• Work required
I need the lines below from the one with "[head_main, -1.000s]" down to the one with "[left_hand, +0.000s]" reproduced exactly, both ends included, and nothing else.

■ ■ ■ ■ ■ ■ ■

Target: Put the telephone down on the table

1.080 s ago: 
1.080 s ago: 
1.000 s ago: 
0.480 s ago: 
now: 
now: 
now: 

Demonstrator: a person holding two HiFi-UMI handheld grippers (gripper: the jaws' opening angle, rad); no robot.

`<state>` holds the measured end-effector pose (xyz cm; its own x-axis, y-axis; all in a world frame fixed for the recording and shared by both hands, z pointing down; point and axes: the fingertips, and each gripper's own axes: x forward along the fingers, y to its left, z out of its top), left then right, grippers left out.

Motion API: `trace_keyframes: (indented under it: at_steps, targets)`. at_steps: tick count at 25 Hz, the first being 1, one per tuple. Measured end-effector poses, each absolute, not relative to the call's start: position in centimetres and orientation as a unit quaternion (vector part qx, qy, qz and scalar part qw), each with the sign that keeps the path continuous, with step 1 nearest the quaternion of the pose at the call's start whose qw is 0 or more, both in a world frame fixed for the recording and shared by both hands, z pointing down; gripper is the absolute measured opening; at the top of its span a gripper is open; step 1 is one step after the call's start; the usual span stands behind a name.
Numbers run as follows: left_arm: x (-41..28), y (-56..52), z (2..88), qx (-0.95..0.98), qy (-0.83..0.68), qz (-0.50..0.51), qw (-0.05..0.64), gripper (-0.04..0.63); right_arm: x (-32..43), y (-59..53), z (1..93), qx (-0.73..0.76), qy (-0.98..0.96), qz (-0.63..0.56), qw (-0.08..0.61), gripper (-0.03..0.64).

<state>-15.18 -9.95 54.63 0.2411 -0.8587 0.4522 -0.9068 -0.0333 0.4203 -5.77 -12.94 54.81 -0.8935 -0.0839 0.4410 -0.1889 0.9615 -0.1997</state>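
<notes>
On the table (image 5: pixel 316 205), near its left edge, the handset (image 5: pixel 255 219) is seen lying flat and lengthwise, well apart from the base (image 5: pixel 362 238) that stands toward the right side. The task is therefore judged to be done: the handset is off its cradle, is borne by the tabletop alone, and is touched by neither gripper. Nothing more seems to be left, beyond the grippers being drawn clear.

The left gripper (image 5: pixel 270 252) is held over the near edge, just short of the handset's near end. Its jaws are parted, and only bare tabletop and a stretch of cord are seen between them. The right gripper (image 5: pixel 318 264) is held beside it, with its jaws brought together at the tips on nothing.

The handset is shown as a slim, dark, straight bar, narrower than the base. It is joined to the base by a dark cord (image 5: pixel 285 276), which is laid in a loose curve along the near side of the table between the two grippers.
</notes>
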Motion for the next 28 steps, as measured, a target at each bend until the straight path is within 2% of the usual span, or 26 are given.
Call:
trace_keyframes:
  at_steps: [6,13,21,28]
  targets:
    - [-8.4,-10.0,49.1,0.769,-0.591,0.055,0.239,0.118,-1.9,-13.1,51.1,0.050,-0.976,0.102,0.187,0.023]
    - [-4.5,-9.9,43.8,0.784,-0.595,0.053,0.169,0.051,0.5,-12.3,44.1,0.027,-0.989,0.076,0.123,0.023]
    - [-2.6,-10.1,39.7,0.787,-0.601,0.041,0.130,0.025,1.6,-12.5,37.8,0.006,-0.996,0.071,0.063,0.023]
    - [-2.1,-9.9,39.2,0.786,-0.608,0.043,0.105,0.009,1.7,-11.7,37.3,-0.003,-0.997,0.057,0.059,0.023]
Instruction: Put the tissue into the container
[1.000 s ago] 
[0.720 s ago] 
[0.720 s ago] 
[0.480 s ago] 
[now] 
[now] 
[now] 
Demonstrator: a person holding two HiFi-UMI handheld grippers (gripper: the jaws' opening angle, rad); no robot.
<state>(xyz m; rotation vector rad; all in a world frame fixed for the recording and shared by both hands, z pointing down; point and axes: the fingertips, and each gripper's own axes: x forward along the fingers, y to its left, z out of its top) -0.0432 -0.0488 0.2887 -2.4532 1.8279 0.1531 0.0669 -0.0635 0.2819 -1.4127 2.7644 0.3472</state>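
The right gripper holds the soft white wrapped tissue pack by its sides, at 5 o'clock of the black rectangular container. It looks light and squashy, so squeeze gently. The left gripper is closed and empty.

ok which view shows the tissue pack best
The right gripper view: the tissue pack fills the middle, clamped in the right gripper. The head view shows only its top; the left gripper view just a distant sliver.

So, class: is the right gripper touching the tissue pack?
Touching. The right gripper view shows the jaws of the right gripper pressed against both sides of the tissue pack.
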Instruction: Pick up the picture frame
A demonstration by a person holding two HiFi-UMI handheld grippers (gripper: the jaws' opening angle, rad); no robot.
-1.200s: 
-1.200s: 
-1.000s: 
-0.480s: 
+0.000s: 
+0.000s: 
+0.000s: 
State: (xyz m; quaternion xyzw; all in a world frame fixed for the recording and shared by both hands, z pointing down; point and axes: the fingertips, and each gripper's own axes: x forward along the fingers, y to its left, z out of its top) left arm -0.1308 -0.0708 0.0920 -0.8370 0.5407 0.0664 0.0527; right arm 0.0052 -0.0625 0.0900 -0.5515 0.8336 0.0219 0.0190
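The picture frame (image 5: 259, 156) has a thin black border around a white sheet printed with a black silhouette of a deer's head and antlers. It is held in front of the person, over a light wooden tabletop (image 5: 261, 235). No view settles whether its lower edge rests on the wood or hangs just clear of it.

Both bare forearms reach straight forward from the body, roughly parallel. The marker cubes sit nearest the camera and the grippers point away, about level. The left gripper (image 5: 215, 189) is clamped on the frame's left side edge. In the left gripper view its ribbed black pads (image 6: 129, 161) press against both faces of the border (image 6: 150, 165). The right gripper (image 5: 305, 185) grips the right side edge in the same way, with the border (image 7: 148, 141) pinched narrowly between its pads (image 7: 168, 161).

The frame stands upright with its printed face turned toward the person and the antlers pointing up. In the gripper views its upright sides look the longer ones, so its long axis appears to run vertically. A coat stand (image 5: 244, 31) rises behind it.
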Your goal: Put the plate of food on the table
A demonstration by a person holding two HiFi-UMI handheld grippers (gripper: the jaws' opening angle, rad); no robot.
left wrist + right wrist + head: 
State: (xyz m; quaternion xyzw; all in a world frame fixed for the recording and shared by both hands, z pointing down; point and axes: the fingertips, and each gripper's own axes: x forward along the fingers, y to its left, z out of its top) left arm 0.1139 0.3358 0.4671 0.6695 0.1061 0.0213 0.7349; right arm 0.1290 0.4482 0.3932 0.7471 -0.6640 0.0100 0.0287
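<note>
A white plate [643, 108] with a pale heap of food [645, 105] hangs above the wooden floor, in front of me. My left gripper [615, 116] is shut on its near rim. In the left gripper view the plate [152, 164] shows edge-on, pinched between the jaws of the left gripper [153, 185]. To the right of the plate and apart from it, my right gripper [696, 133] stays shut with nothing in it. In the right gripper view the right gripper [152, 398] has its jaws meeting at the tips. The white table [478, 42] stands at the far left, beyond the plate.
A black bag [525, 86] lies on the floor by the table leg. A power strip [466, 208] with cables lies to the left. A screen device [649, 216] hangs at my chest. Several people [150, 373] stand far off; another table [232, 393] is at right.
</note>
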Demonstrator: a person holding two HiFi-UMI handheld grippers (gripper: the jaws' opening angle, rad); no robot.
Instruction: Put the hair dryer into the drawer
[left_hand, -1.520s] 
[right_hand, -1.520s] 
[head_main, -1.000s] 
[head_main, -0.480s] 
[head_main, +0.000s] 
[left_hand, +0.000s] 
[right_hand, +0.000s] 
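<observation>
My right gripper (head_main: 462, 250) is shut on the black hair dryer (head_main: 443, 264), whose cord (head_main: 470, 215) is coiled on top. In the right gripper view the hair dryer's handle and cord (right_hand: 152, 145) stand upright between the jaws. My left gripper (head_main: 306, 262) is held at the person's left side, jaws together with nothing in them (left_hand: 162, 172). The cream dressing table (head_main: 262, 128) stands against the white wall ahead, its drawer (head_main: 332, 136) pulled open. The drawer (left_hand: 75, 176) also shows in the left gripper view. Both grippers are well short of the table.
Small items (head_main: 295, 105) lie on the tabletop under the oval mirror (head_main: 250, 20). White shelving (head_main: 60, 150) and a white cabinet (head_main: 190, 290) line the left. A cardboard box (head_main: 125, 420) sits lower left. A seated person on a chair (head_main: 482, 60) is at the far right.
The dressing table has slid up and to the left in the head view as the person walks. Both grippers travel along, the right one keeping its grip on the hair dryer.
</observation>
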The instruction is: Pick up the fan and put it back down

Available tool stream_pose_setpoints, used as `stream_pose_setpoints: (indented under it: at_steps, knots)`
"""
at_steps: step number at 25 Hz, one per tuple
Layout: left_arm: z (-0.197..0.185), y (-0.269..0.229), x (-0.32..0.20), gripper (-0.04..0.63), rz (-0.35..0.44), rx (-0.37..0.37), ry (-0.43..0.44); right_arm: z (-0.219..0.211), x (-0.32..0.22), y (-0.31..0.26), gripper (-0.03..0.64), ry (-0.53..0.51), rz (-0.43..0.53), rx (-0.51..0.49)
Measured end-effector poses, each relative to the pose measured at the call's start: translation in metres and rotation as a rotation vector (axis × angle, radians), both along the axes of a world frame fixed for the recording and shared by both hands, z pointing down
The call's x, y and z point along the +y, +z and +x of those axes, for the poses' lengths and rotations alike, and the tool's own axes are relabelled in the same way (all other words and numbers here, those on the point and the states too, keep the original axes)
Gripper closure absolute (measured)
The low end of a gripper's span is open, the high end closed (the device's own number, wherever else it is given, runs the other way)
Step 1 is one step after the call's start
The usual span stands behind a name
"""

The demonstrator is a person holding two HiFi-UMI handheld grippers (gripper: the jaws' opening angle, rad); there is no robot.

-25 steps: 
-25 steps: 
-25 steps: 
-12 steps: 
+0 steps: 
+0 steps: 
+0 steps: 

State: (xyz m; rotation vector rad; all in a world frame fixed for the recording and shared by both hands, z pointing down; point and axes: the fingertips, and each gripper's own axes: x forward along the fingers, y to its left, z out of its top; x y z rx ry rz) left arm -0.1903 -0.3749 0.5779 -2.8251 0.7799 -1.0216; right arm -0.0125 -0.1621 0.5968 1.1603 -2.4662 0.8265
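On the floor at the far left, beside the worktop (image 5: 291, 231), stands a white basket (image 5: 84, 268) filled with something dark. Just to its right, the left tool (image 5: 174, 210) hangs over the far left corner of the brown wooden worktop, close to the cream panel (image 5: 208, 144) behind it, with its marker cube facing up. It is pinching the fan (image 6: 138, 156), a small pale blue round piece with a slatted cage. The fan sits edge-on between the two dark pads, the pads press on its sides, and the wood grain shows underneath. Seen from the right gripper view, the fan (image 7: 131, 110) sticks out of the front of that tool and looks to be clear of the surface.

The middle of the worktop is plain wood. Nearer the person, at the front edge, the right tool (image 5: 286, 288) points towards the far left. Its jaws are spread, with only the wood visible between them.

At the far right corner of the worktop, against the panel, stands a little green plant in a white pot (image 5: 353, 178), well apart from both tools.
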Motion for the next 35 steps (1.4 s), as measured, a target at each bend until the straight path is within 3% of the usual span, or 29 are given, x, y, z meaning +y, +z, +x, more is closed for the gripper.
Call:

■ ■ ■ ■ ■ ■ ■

• Solution for this task
[head_main, -1.000s] 
[head_main, -0.480s] 
[head_main, +0.000s] 
[left_hand, +0.000s] 

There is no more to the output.